Think of your penis as an automobile tire,” says Dr. Kenneth A. Goldberg, the director of the Male Health Center in Dallas. But this is a tire that fills with blood instead of air. “When you become sexually stimulated, the flow of blood into the penis increases as much as eightfold, while the amount that escapes back into your body dramatically decreases,” he says. And then you get an erection. Congratulations.

Want to keep having strong ones well into your seventies? Then you have to ensure that nothing impairs the flow of blood, particularly arteriosclerosis – hardening of the arteries.
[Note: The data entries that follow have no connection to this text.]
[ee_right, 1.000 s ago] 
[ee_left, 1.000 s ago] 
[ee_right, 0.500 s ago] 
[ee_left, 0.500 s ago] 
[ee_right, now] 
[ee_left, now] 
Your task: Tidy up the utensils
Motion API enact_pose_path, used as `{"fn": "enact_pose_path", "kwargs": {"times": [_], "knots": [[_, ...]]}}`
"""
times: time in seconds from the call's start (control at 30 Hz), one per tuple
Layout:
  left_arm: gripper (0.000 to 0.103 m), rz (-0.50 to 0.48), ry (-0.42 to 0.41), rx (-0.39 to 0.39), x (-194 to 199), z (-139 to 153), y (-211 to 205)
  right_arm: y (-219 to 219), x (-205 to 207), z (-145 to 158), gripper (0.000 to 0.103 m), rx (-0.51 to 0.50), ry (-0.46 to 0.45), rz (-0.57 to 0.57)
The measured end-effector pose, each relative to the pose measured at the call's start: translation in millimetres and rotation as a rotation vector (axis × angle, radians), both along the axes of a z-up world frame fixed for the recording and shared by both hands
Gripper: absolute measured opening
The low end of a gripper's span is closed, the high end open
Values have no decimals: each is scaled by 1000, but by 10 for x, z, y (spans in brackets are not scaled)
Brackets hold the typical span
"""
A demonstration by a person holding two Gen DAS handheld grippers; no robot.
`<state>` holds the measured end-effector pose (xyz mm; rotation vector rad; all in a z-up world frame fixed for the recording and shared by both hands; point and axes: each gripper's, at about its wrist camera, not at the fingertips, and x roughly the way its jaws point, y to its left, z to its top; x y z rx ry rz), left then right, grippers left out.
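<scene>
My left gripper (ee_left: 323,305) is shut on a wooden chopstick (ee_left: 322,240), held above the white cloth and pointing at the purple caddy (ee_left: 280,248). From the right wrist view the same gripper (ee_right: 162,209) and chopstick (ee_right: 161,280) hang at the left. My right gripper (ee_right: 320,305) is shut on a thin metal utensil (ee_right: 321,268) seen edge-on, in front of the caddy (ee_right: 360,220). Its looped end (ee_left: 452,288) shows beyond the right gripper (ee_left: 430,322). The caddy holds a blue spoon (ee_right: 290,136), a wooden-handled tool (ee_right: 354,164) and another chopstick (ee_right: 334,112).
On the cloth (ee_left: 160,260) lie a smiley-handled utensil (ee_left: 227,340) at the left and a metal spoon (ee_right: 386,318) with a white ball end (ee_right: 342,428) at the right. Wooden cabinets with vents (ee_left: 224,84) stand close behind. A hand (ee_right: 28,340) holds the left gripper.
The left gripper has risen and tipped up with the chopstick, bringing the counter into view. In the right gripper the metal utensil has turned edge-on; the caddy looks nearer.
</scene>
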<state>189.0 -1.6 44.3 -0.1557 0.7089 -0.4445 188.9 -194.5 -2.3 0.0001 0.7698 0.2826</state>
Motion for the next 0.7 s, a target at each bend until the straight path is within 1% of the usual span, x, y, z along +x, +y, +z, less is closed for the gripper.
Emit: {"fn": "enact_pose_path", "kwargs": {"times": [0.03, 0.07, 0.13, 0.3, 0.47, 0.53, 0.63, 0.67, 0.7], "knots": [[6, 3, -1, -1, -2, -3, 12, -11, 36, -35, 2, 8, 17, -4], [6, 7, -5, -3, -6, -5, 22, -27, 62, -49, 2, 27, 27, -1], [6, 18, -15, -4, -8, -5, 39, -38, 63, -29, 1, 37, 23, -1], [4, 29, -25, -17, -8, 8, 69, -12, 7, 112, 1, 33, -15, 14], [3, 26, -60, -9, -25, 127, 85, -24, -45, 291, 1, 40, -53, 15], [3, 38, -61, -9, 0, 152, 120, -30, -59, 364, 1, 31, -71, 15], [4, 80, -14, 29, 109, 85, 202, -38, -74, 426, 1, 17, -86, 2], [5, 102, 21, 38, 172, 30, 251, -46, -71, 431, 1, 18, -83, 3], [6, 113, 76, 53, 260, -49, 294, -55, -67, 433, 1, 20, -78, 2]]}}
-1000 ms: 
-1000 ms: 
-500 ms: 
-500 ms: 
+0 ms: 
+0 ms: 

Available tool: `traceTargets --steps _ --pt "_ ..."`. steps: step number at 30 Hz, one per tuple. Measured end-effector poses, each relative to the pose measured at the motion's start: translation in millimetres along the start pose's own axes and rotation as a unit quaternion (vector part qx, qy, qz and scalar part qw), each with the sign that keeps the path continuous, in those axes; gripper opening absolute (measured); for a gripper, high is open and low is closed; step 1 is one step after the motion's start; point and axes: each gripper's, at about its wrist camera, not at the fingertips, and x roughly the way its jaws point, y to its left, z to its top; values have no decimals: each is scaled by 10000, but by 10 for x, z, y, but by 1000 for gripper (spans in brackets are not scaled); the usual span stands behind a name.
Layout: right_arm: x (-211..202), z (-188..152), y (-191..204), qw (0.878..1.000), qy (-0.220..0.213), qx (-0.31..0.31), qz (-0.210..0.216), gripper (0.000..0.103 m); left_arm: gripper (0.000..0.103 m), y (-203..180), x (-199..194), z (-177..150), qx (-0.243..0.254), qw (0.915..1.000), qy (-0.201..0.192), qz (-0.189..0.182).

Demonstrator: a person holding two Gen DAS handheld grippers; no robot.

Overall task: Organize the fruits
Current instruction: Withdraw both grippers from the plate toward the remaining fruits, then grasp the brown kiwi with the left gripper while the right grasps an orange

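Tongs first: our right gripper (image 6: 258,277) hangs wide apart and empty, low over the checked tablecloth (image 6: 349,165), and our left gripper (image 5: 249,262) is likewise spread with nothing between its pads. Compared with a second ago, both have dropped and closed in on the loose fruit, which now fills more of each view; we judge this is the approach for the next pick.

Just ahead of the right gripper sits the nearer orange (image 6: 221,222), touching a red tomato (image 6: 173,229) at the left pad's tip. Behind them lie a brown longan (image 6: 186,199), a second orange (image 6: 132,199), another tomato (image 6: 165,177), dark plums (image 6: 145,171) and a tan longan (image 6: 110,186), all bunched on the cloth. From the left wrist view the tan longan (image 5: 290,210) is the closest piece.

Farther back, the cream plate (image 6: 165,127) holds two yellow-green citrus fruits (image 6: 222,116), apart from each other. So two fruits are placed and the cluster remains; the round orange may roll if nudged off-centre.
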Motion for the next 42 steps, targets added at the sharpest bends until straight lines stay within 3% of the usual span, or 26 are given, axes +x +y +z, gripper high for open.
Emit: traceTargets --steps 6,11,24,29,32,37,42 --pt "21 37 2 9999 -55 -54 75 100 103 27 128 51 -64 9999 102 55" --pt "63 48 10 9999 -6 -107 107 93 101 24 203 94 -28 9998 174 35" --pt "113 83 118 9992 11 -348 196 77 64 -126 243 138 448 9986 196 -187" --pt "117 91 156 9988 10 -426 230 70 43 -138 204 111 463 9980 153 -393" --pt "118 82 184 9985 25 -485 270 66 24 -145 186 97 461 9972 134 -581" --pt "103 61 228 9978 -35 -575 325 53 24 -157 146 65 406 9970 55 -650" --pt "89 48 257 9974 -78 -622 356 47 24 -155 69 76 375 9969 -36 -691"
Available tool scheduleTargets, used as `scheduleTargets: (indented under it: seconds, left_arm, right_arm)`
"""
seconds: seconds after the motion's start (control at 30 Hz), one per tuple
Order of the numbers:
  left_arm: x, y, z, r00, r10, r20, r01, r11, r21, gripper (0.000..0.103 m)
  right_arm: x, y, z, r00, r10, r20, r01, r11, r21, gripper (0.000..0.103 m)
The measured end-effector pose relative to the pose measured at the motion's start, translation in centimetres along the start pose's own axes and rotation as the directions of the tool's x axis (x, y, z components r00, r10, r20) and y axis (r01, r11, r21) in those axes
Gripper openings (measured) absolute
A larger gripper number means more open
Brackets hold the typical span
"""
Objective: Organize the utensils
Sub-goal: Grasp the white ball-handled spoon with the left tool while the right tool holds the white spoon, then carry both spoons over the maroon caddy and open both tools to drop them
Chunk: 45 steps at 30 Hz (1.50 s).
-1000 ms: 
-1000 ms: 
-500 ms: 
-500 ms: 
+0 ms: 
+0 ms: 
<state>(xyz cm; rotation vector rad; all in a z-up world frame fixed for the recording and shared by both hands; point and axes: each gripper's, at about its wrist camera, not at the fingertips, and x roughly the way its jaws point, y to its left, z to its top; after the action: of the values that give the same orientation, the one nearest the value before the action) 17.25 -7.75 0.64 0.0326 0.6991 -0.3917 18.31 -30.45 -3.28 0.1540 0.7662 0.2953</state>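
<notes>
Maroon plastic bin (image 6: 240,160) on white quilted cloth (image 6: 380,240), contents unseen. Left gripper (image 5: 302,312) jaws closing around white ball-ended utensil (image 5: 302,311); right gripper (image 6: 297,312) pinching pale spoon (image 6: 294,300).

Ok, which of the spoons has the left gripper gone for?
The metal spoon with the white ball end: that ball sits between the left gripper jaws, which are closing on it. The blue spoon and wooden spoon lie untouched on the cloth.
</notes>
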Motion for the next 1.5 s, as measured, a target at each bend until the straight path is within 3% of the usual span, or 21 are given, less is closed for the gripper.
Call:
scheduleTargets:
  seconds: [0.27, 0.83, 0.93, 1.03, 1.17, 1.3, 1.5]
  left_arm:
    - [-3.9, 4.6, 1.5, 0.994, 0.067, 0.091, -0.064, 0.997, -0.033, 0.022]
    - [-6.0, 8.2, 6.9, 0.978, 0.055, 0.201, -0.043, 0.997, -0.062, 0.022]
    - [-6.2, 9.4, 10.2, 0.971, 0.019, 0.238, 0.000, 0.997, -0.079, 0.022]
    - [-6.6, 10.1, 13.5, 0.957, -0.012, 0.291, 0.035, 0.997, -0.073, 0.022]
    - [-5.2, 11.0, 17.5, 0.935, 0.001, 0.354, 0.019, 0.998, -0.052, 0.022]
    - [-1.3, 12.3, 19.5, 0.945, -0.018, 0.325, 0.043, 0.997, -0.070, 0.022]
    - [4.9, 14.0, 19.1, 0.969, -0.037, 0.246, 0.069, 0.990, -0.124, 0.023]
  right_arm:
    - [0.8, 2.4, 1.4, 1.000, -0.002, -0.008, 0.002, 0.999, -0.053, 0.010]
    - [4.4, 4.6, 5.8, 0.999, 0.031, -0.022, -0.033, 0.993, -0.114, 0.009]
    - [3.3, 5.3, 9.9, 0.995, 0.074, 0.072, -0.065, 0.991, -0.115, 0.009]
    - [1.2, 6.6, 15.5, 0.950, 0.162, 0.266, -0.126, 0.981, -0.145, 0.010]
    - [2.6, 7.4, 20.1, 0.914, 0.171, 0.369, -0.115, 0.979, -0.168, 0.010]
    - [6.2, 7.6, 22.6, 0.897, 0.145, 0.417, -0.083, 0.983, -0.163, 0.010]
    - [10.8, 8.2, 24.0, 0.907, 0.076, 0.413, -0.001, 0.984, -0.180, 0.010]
“Arteries are proportional to the size of the organ they serve,” says Goldberg, “and because the penis – at least in the men I know – is not as big as the heart, it’s more easily impacted by impaired blood flow. Erections are essentially vascular events.”
It’s not surprising, then, that the four primary risk factors for heart disease — diabetes, smoking, high blood pressure, and elevated cholesterol levels – also affect sexual potency. In fact, the correlation is so strong that impotence in young men is considered a predictor of heart disease. Research at Washington University in St. Louis has shown that 25 percent of men who see doctors for impotence suffer a heart attack or a stroke within five years of the problem’s onset.
“What’s going on below the waist,” says Dr. Richard Milsten, a urologist, and co-author of The Sexual Male, “is a reflection of what’s going on above it.”
USE IT OR LOSE IT
Contrary to popular belief, the penile tissue isn’t actually all that elastic. When cholesterol hardens in the arteries, it limits blood flow to the penis, which doesn’t receive the oxygen it needs to stay healthy, and the spaces that store blood during an erection may become permanently incapable of expansion, severely diminishing the elasticity of the penis.

The formula for guaranteeing firm erections despite the passage of years is simple: Improve blood flow by exercising, lowering your cholesterol, and having as many erections as possible – many, many erections. How much exercise is enough? “Do what’s good for your heart – 30 minutes of brisk exercise at least 3 times a week,” says Goldberg. In addition to helping you maintain potency, exercise also releases endorphins, the feel-good brain chemicals that boost your sex drive, reduce pain, and improve your mood. In an oft-cited study at the University of California at San Diego, 78 sedentary middle aged men were put on a vigorous 9-month program of aerobic exercise (one hour at least three times a week). It turned out that their frequency of inter- course jumped an average of 30 percent from their experience prior to the program – to at least three times a week. (The recommended number of orgasms you should have per week to ensure a healthy penis is too.)
As if you needed more incentive to keep your fiddle fit, consider the possibility that having more sex may actually help you live longer. A study of 918 men between the ages of 45 and 59 by England’s University of Bristol found that men with “high orgasmic frequency” were 50 percent less likely to have a fatal heart attack. “If you do the math, you find that a man may reduce his risk of heart attack by 36 percent if he increases his number of orgasms to 100 per year,” writes Milsten.